Task brief: Reproduce word for word the lines between those holding "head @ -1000" and "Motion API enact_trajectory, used", inclusive, and nothing else from the data below.

—————

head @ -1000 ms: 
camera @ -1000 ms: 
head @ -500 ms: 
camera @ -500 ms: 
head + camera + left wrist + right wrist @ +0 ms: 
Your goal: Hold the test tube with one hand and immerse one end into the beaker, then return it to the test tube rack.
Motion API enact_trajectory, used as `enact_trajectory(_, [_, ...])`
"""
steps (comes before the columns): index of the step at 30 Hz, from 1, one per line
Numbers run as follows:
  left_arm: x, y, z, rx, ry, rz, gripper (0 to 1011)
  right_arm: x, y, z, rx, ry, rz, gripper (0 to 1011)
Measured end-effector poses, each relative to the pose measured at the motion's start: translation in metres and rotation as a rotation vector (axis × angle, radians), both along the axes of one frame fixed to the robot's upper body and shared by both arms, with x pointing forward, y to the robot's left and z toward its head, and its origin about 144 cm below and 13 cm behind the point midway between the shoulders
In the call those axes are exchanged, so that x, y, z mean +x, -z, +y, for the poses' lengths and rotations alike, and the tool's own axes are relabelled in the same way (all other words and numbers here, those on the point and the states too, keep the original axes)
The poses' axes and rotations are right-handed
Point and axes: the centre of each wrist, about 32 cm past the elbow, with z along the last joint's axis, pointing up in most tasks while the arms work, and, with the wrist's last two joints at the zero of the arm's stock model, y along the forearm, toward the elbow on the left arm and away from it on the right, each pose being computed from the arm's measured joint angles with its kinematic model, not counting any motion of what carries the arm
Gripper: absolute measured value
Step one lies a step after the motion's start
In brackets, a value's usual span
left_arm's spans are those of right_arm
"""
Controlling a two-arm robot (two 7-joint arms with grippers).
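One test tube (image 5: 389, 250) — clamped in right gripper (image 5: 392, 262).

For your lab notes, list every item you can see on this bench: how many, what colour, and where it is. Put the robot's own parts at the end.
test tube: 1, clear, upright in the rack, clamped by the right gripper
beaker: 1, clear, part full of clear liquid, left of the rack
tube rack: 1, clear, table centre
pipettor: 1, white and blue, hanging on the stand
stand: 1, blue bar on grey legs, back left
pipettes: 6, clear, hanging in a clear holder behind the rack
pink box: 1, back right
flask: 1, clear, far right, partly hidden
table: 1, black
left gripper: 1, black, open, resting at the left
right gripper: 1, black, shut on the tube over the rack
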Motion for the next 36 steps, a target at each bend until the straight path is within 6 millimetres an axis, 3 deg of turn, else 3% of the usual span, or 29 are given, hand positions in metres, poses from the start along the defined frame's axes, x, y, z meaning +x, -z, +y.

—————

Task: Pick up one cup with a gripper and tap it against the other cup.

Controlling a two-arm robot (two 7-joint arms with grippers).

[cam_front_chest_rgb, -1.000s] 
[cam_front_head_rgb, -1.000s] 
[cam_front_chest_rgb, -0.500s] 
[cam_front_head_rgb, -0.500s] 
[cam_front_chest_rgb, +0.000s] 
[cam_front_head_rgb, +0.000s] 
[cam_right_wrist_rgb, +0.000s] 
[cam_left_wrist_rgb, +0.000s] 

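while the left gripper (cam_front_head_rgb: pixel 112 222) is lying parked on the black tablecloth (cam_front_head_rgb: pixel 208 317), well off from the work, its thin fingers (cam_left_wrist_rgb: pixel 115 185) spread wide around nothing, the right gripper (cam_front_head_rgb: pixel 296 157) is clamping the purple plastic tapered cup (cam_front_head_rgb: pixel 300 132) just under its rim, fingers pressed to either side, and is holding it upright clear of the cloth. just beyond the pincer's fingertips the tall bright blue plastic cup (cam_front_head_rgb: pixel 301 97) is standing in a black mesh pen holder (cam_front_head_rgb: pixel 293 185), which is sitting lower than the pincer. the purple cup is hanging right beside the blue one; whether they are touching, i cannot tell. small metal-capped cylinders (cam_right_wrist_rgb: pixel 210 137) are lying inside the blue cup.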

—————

Result for this task:
head @ -1000 ms: 
camera @ -1000 ms: 
head @ -500 ms: 
camera @ -500 ms: 
head + camera + left wrist + right wrist @ +0 ms: 
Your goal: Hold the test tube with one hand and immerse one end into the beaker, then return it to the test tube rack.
Motion API enact_trajectory, used as `enact_trajectory(_, [_, ...])`

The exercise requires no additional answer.